GIVEN RECORDS section start

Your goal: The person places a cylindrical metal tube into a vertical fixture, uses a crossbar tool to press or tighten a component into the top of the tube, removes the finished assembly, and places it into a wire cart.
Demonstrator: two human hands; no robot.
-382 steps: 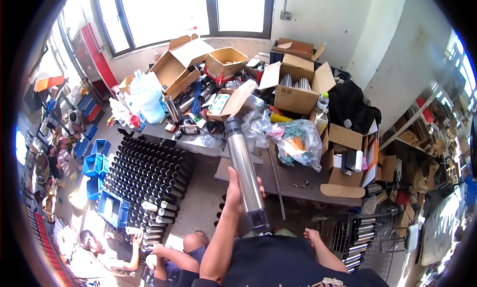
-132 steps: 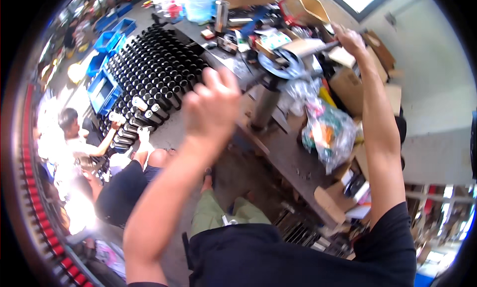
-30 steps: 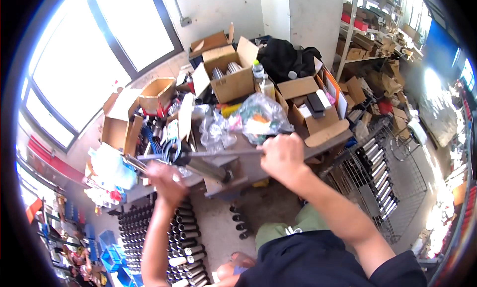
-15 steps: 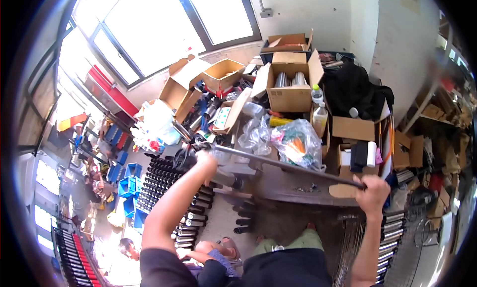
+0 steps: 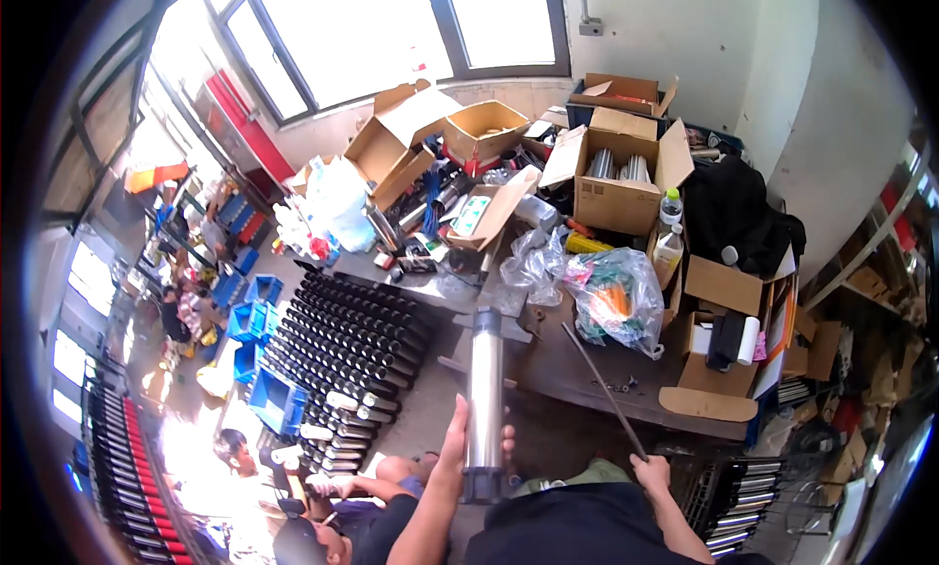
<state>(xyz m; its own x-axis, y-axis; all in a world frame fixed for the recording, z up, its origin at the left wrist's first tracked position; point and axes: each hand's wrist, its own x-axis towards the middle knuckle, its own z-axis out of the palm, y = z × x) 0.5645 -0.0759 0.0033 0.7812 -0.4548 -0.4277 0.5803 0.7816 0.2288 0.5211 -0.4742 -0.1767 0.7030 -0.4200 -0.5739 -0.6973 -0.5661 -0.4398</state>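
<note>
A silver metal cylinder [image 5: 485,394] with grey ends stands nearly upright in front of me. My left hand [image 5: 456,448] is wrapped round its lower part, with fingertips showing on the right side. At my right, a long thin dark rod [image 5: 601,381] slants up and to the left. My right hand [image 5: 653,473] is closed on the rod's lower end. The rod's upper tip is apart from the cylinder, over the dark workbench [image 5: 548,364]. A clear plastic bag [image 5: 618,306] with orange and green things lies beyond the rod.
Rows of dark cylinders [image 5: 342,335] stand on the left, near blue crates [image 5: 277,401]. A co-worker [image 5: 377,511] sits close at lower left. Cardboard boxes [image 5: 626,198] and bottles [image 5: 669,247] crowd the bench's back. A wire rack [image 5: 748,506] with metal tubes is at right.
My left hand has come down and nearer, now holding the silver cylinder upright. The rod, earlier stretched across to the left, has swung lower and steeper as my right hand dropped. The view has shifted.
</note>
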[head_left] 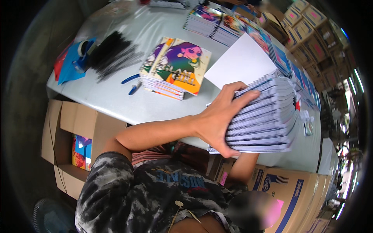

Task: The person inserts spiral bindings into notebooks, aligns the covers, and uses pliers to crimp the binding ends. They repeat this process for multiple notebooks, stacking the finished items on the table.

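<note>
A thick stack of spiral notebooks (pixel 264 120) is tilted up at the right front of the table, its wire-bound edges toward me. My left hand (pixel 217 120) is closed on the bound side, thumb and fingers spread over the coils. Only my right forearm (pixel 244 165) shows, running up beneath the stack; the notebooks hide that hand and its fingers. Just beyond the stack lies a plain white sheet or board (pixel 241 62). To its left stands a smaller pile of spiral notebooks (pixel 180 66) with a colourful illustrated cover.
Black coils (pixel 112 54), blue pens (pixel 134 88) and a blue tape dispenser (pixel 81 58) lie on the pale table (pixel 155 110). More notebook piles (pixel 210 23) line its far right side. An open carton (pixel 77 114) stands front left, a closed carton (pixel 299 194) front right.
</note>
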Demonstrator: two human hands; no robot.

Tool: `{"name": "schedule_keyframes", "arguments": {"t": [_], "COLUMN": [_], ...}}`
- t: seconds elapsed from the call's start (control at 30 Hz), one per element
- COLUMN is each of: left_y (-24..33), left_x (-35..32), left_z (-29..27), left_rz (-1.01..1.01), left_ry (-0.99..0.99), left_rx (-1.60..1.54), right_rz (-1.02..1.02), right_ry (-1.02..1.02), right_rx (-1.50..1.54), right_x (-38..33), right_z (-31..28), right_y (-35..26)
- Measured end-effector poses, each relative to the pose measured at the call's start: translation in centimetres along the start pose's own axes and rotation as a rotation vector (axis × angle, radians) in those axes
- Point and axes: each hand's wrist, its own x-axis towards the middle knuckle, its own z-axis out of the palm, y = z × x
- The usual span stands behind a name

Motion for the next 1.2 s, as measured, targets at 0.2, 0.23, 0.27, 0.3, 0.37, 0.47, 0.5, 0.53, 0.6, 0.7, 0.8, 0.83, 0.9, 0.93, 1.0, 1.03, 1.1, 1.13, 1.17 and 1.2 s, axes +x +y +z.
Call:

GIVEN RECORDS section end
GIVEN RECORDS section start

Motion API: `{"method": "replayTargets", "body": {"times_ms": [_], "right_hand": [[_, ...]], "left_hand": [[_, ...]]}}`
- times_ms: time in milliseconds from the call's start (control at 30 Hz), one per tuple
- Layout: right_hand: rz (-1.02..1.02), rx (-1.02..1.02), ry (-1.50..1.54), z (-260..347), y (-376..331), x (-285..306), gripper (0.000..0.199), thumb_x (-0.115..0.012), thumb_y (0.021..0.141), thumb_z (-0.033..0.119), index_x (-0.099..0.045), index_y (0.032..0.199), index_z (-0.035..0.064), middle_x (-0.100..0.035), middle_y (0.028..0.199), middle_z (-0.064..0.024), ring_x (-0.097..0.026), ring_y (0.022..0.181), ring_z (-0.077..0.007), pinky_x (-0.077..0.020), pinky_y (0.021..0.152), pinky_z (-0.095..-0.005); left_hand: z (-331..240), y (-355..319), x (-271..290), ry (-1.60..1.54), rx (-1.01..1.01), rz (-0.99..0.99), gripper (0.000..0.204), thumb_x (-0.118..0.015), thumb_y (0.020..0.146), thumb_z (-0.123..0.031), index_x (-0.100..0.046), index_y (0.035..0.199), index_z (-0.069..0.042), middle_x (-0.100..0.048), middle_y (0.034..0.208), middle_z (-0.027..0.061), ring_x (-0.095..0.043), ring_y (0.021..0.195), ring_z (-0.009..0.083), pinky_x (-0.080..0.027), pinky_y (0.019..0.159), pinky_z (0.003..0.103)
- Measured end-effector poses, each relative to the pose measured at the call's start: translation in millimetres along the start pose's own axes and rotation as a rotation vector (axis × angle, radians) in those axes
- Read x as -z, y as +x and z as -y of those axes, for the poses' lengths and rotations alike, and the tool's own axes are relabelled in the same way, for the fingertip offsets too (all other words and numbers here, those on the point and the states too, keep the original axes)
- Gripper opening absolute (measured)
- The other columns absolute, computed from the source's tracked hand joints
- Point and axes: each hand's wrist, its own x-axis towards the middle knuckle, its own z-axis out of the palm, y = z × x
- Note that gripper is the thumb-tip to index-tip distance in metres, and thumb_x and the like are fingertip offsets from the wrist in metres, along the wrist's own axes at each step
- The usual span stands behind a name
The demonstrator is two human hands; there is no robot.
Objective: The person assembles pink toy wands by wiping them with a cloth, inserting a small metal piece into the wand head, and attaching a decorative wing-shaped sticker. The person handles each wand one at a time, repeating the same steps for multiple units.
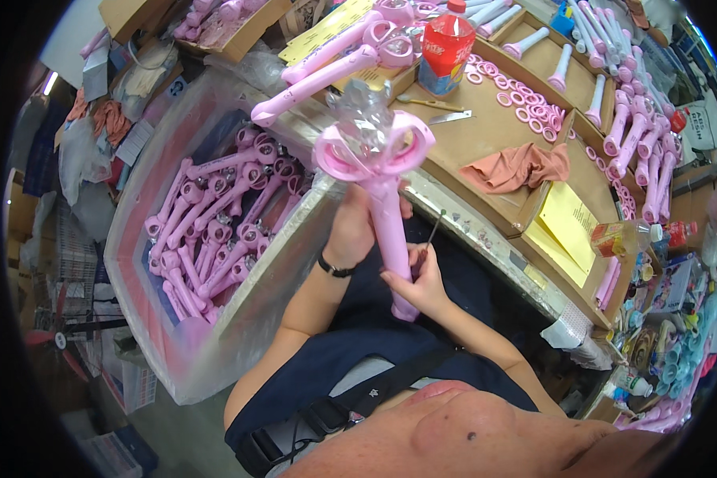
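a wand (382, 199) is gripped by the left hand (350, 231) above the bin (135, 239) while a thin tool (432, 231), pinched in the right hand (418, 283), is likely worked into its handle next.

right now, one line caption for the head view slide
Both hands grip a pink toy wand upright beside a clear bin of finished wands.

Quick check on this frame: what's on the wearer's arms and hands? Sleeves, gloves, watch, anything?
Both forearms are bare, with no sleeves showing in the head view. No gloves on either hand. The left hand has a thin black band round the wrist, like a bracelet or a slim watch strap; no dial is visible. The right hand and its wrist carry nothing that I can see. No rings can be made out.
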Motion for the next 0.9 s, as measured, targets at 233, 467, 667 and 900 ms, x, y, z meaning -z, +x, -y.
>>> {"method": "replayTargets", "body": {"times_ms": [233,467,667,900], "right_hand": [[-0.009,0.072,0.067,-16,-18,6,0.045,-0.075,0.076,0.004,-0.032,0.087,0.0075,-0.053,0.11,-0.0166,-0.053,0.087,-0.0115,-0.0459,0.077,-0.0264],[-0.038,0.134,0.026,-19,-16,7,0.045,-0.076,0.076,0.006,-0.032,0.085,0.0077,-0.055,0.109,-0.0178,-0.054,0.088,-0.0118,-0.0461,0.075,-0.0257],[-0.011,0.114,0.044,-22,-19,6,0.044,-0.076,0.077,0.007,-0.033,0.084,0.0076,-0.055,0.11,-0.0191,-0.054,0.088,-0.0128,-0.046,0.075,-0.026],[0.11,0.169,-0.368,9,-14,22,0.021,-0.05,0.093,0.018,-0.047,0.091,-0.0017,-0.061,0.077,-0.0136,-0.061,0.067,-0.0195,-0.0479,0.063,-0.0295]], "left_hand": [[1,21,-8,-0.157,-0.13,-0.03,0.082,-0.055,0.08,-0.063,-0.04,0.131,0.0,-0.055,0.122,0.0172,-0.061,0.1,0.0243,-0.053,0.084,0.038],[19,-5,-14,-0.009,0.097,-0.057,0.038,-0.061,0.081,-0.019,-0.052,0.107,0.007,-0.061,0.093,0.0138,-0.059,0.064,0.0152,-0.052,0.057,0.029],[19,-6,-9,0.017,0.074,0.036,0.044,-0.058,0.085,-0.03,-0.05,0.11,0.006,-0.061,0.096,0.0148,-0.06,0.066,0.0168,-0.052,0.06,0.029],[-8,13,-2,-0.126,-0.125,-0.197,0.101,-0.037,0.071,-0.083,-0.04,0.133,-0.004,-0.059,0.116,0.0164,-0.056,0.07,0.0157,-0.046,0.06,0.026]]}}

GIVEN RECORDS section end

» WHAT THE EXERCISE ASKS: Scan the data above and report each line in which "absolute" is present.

» YOUR SOLUTION:
- Gripper opening absolute (measured)
- The other columns absolute, computed from the source's tracked hand joints

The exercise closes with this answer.